Copy out every entry precisely.

# RAW DATA:
--------------------------------
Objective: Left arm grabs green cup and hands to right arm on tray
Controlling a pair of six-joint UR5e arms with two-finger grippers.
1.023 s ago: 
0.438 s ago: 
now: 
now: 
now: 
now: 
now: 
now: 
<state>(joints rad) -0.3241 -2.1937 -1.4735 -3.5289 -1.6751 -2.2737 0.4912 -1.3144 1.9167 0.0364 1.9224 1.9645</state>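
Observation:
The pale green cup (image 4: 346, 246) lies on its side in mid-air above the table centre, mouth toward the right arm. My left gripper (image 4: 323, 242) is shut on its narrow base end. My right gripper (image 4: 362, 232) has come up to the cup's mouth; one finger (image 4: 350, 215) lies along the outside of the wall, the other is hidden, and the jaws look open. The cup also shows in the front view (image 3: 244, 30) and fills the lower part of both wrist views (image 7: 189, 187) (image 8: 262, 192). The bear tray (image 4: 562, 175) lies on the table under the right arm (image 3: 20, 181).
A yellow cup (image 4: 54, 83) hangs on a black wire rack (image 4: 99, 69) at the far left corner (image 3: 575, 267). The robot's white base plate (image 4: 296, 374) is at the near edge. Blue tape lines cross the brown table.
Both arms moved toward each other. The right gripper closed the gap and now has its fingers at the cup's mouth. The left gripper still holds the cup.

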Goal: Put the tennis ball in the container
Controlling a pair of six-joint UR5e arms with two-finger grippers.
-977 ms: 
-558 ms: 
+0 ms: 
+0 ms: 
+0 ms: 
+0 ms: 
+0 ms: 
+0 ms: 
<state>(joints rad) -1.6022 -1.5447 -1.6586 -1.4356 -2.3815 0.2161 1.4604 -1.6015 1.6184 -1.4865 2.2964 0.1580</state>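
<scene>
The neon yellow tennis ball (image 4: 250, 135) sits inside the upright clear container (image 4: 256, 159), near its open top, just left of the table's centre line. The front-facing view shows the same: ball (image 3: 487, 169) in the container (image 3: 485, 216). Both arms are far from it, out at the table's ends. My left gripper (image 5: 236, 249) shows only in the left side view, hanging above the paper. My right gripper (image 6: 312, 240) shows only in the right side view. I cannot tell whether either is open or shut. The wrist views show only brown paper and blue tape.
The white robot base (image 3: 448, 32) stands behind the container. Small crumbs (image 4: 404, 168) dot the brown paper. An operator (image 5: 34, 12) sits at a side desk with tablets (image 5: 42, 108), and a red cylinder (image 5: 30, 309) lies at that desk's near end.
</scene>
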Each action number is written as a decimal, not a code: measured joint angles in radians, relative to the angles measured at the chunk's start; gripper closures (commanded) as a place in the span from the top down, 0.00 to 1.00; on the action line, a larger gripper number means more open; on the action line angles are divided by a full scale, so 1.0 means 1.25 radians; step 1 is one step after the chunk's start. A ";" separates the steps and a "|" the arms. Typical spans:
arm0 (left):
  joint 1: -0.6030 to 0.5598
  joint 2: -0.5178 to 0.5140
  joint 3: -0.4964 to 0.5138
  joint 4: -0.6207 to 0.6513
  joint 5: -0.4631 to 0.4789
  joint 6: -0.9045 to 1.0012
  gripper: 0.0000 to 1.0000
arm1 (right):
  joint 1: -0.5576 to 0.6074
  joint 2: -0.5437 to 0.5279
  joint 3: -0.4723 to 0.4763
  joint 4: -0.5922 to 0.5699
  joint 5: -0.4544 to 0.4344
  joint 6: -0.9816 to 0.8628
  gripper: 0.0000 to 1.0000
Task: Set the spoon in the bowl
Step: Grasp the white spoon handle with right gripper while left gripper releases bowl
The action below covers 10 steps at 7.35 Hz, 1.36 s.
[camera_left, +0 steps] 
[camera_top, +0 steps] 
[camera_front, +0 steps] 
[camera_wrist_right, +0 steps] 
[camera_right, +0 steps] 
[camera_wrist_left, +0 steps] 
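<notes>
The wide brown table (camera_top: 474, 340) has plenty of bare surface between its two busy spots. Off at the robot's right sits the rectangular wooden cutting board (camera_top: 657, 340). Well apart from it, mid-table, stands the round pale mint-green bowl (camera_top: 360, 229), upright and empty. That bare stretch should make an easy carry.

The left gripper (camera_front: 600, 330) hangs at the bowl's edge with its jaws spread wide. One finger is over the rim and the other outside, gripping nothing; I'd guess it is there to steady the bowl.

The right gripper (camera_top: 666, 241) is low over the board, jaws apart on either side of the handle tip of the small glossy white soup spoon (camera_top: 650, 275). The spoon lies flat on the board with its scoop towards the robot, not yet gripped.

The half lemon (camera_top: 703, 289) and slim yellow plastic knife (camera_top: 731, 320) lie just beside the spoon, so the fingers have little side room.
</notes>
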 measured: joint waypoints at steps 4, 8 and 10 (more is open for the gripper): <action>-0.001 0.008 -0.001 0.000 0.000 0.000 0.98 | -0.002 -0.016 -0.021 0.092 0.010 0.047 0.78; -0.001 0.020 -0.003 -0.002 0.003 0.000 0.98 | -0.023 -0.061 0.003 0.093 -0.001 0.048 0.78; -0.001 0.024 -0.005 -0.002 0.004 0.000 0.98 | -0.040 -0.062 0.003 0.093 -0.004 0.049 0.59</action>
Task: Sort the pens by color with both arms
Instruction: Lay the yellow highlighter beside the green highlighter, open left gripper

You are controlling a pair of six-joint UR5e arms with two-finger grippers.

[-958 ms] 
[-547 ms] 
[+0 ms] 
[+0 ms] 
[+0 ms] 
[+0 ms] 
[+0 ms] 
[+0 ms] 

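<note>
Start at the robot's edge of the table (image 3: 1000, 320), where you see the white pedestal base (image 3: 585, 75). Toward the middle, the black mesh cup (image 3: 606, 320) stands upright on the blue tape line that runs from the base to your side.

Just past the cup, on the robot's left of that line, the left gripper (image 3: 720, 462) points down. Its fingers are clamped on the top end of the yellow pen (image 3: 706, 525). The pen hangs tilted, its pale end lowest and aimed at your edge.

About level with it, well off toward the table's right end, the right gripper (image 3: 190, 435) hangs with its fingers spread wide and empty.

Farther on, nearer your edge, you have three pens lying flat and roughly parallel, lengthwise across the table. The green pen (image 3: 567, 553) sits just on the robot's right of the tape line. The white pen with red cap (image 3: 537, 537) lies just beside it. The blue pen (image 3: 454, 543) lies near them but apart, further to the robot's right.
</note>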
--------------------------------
# SOLUTION FOR THIS PROBLEM:
Objective: Left arm grabs green cup and hands to right arm on tray
Controlling a pair of six-joint UR5e arms with two-finger grippers.
1.023 s ago: 
0.438 s ago: 
now: 
now: 
now: 
now: 
now: 
now: 
<state>(joints rad) -0.3241 -2.1937 -1.4735 -3.5289 -1.6751 -2.2737 0.4912 -1.3144 1.9167 0.0364 1.9224 1.9645</state>
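Observation:
The pale green cup (image 4: 346, 246) lies on its side in mid-air above the table centre, mouth toward the right arm. My left gripper (image 4: 323, 242) is shut on its narrow base end. My right gripper (image 4: 362, 232) has come up to the cup's mouth; one finger (image 4: 350, 215) lies along the outside of the wall, the other is hidden, and the jaws look open. The cup also shows in the front view (image 3: 244, 30) and fills the lower part of both wrist views (image 7: 189, 187) (image 8: 262, 192). The bear tray (image 4: 562, 175) lies on the table under the right arm (image 3: 20, 181).
A yellow cup (image 4: 54, 83) hangs on a black wire rack (image 4: 99, 69) at the far left corner (image 3: 575, 267). The robot's white base plate (image 4: 296, 374) is at the near edge. Blue tape lines cross the brown table.
Both arms moved toward each other. The right gripper closed the gap and now has its fingers at the cup's mouth. The left gripper still holds the cup.
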
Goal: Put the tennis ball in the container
Controlling a pair of six-joint UR5e arms with two-finger grippers.
-977 ms: 
-558 ms: 
+0 ms: 
+0 ms: 
+0 ms: 
+0 ms: 
+0 ms: 
+0 ms: 
<state>(joints rad) -1.6022 -1.5447 -1.6586 -1.4356 -2.3815 0.2161 1.4604 -1.6015 1.6184 -1.4865 2.2964 0.1580</state>
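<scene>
The neon yellow tennis ball (image 4: 250, 135) sits inside the upright clear container (image 4: 256, 159), near its open top, just left of the table's centre line. The front-facing view shows the same: ball (image 3: 487, 169) in the container (image 3: 485, 216). Both arms are far from it, out at the table's ends. My left gripper (image 5: 236, 249) shows only in the left side view, hanging above the paper. My right gripper (image 6: 312, 240) shows only in the right side view. I cannot tell whether either is open or shut. The wrist views show only brown paper and blue tape.
The white robot base (image 3: 448, 32) stands behind the container. Small crumbs (image 4: 404, 168) dot the brown paper. An operator (image 5: 34, 12) sits at a side desk with tablets (image 5: 42, 108), and a red cylinder (image 5: 30, 309) lies at that desk's near end.
</scene>
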Each action number is written as a decimal, not a code: measured joint angles in radians, relative to the angles measured at the chunk's start; gripper closures (commanded) as a place in the span from the top down, 0.00 to 1.00; on the action line, a larger gripper number means more open; on the action line angles are divided by a full scale, so 1.0 means 1.25 radians; step 1 is one step after the chunk's start. A ";" separates the steps and a "|" the arms. Typical spans:
arm0 (left):
  joint 1: -0.6030 to 0.5598
  joint 2: -0.5178 to 0.5140
  joint 3: -0.4964 to 0.5138
  joint 4: -0.6207 to 0.6513
  joint 5: -0.4631 to 0.4789
  joint 6: -0.9045 to 1.0012
  gripper: 0.0000 to 1.0000
arm1 (right):
  joint 1: -0.5576 to 0.6074
  joint 2: -0.5437 to 0.5279
  joint 3: -0.4723 to 0.4763
  joint 4: -0.5922 to 0.5699
  joint 5: -0.4544 to 0.4344
  joint 6: -0.9816 to 0.8628
  gripper: 0.0000 to 1.0000
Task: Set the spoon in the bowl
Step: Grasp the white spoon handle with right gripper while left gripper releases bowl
The action below covers 10 steps at 7.35 Hz, 1.36 s.
[camera_left, +0 steps] 
[camera_top, +0 steps] 
[camera_front, +0 steps] 
[camera_wrist_right, +0 steps] 
[camera_right, +0 steps] 
[camera_wrist_left, +0 steps] 
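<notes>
The wide brown table (camera_top: 474, 340) has plenty of bare surface between its two busy spots. Off at the robot's right sits the rectangular wooden cutting board (camera_top: 657, 340). Well apart from it, mid-table, stands the round pale mint-green bowl (camera_top: 360, 229), upright and empty. That bare stretch should make an easy carry.

The left gripper (camera_front: 600, 330) hangs at the bowl's edge with its jaws spread wide. One finger is over the rim and the other outside, gripping nothing; I'd guess it is there to steady the bowl.

The right gripper (camera_top: 666, 241) is low over the board, jaws apart on either side of the handle tip of the small glossy white soup spoon (camera_top: 650, 275). The spoon lies flat on the board with its scoop towards the robot, not yet gripped.

The half lemon (camera_top: 703, 289) and slim yellow plastic knife (camera_top: 731, 320) lie just beside the spoon, so the fingers have little side room.
</notes>
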 measured: joint waypoints at steps 4, 8 and 10 (more is open for the gripper): <action>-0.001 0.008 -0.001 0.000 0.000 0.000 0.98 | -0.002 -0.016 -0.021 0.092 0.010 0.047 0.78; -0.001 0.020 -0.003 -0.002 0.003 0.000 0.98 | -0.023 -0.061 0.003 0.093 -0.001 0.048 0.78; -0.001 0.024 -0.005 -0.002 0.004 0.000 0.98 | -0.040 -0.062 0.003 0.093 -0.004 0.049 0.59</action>
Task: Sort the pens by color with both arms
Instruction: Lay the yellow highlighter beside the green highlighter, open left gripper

You are controlling a pair of six-joint UR5e arms with two-finger grippers.

[-958 ms] 
[-547 ms] 
[+0 ms] 
[+0 ms] 
[+0 ms] 
[+0 ms] 
[+0 ms] 
[+0 ms] 

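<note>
Start at the robot's edge of the table (image 3: 1000, 320), where you see the white pedestal base (image 3: 585, 75). Toward the middle, the black mesh cup (image 3: 606, 320) stands upright on the blue tape line that runs from the base to your side.

Just past the cup, on the robot's left of that line, the left gripper (image 3: 720, 462) points down. Its fingers are clamped on the top end of the yellow pen (image 3: 706, 525). The pen hangs tilted, its pale end lowest and aimed at your edge.

About level with it, well off toward the table's right end, the right gripper (image 3: 190, 435) hangs with its fingers spread wide and empty.

Farther on, nearer your edge, you have three pens lying flat and roughly parallel, lengthwise across the table. The green pen (image 3: 567, 553) sits just on the robot's right of the tape line. The white pen with red cap (image 3: 537, 537) lies just beside it. The blue pen (image 3: 454, 543) lies near them but apart, further to the robot's right.
</note>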

This concludes the response to the exercise.